> Record extracts:
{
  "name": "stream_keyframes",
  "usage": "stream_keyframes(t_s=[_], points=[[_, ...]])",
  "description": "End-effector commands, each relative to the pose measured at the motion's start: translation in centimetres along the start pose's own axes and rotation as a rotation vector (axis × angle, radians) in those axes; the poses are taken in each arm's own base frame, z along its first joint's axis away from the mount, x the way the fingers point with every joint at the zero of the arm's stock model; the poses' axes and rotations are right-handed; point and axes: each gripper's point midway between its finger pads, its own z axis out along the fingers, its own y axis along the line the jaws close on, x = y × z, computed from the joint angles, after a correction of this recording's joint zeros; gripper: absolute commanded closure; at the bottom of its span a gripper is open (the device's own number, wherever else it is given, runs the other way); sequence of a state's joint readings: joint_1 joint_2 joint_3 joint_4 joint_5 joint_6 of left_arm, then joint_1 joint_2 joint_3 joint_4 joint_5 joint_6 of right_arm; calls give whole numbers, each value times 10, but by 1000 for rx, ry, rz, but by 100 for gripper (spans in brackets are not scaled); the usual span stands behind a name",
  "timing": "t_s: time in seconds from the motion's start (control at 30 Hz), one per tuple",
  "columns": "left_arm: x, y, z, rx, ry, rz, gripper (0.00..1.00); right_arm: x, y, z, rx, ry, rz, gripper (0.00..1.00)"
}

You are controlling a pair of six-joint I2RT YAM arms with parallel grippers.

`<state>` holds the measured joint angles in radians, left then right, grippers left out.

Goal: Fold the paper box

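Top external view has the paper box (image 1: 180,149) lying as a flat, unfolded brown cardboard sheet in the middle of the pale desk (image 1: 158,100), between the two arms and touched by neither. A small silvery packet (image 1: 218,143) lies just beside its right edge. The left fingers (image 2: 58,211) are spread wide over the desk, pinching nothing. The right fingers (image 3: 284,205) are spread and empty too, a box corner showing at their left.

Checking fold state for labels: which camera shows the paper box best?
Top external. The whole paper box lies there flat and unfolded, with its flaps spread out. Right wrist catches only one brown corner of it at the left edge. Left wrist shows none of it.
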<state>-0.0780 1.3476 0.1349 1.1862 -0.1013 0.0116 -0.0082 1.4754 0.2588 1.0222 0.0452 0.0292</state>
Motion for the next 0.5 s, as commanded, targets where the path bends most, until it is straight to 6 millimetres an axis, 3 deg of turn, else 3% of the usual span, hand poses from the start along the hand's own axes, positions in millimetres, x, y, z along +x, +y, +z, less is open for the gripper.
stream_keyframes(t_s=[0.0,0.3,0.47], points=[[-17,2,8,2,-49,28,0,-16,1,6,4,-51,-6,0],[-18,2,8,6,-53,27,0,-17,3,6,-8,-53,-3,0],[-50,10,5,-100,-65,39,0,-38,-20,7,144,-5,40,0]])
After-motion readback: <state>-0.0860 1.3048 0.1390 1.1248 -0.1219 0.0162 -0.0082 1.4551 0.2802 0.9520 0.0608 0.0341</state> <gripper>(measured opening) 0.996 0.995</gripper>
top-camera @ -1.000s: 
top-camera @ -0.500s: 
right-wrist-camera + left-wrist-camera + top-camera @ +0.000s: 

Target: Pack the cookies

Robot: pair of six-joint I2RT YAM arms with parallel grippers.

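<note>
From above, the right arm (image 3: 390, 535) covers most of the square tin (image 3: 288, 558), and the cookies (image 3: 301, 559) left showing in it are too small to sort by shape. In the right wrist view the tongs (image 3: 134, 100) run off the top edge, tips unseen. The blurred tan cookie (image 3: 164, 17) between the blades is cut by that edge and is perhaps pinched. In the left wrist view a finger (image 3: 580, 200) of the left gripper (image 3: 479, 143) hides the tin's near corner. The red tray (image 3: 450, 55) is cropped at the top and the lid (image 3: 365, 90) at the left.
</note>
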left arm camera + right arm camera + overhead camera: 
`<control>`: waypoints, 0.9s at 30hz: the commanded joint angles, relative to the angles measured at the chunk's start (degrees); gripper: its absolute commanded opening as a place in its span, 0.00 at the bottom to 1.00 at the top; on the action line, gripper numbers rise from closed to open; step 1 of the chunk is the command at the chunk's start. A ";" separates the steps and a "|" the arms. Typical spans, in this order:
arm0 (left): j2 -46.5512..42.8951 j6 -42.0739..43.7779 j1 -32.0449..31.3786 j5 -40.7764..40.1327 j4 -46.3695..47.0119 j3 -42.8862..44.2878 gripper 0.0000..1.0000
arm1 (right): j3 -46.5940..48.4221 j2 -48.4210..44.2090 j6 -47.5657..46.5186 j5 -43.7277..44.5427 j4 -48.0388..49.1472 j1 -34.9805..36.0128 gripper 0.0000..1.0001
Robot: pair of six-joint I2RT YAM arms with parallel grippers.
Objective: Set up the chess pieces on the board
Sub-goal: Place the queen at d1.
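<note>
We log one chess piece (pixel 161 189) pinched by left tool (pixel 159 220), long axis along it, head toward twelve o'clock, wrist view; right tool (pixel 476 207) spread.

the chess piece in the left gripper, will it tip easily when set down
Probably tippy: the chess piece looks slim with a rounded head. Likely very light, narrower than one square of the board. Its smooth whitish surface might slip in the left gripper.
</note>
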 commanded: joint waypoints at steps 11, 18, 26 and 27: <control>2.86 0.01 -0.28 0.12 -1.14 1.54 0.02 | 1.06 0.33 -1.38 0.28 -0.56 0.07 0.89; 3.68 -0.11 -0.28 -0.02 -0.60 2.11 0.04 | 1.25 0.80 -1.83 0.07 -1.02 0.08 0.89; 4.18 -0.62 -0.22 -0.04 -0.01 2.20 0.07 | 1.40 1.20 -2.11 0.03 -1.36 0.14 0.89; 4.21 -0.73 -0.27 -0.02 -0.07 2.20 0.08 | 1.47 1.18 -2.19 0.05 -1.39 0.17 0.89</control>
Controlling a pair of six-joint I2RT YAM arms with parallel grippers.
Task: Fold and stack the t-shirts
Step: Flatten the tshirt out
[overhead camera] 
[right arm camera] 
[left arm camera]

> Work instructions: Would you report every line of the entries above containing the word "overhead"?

> Exercise solution:
left arm camera + right arm camera + overhead camera: 
[overhead camera] 

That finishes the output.